Initially, we analyzed expression of the terminal markers, proFMRFa and Nplp1 neuropeptides, in brr2 mutants. These neuropeptides show a highly restricted expression pattern in the VNC. ProFMRFa is expressed in the Tv4 neuron of the Ap cluster (T1-T3) and in two SE2 neurons, while Nplp1 is expressed in the Tv1 neuron of the thoracic Ap cluster (T1-T3) and in the dorsal medial row Ap neurons (dAp neurons, T1-A10; summarized in Fig 1A). Antibody staining of proFMRFa in brr2 mutants revealed a complete lack of expression of proFMRFa in the Tv4 neurons of the Ap clusters (Fig 1B–1D). Expression of proFMRFa was not affected in the SE2 cells, revealing a restricted function of brr2 to the Ap cluster. Similarly, antibody staining of Nplp1 in brr2 mutants revealed the loss of Nplp1 expression in the Tv1 Ap cluster cells, but not in dAp cells (Fig 1C and 1D). The complete absence of both terminal markers and the restriction of the phenotype to the Ap cluster cells in the VNC led us to postulate that Ap cluster cells are not generated, perhaps due to premature cell death or early defects in the NB5-6T lineage.

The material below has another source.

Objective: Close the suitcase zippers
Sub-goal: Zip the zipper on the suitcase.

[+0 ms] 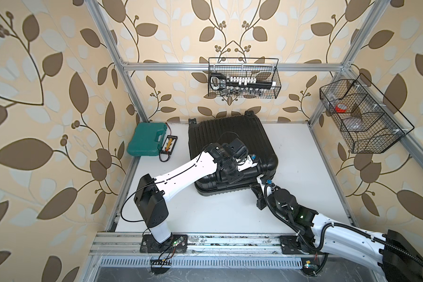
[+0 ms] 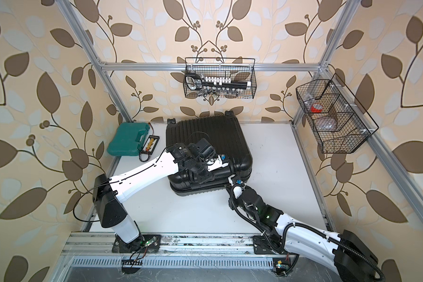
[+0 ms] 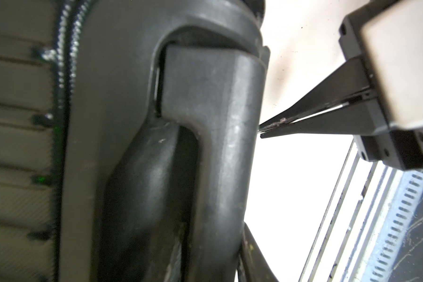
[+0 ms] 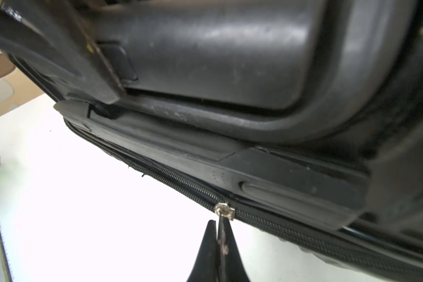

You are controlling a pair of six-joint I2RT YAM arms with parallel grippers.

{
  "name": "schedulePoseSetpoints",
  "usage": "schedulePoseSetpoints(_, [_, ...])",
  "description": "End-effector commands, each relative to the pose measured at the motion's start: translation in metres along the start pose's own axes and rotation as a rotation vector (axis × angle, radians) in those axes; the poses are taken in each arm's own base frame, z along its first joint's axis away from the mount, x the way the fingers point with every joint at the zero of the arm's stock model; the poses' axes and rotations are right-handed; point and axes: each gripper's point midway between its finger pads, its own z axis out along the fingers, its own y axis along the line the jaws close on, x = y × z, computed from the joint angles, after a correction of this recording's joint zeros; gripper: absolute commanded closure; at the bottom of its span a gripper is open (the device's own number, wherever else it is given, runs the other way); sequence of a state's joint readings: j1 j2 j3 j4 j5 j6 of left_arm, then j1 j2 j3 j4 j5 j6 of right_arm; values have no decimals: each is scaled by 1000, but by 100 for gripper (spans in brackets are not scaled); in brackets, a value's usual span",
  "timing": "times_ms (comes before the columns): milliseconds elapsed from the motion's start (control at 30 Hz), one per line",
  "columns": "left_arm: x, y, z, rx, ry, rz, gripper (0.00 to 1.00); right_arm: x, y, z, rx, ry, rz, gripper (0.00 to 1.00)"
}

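The black ribbed suitcase (image 1: 230,136) (image 2: 205,136) lies flat on the white table (image 1: 303,171). My left gripper (image 1: 254,168) (image 2: 226,166) reaches over the lid. Its jaws stand on either side of the carry handle (image 3: 217,146), and one finger (image 3: 250,254) rests against that bar. My right gripper (image 1: 257,180) (image 2: 230,179) (image 4: 217,223) is low at the near right corner. It is shut on the pull tab of a silvery zipper slider (image 4: 224,211). The zipper track (image 4: 303,238) looks joined on one side of the slider and parted on the other.
A teal tool case (image 1: 147,142) and a small board with a cable (image 1: 167,144) lie at the back left. Wire baskets hang on the back rail (image 1: 243,78) and on the right post (image 1: 362,117). A metal rail (image 1: 205,241) runs along the front edge.
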State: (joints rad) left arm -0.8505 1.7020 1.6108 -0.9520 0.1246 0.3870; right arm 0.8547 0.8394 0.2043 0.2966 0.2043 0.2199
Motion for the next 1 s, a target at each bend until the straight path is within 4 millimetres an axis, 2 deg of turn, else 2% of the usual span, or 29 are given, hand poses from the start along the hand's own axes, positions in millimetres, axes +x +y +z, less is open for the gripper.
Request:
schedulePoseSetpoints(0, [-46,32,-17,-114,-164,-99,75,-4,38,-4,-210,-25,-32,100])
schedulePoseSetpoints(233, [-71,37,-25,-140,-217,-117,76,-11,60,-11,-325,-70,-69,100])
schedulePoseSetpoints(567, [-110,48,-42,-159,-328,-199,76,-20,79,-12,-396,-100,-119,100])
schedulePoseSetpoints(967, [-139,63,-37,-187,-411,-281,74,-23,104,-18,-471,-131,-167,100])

To test this, we analyzed the Ap cluster cells by immunostaining for Eyes absent (Eya), which is present in the four Ap cluster cells at St16 [12]. Eya immunostaining revealed that all Ap cells were present in brr2 mutants at this stage (Fig 2A–2J).
(A) Schematic representation of proFMRFa and Nplp1 neuropeptide expression pattern in the VNC, in control and brr2 mutants. (B-C) Immunostaining for proFMRFa and Nplp1 in control (B) and brr2 mutant (C, brr209c117/brr13A036) embryo CNS at AFT. (D) Quantification of proFMRFa and Nplp1 expressing cells within the Ap cluster, in control and brr2 mutants (Pearson’s chi-squared test; n>54 Ap clusters per genotype; *** = p<0.001).
(A-J) Expression of Eyes absent (Eya; marking Ap neurons) and the temporal and sub-temporal factors; Castor (Cas), Collier (Col), Squeeze (Sqz), Nab and Grainy head (Grh) in the Ap cluster (2–5 focal plane projections), in control and brr2 mutants (brr209c117/brr13A036), at St16. Expression of all five factors appears unaltered in brr2 mutants, when compared to control.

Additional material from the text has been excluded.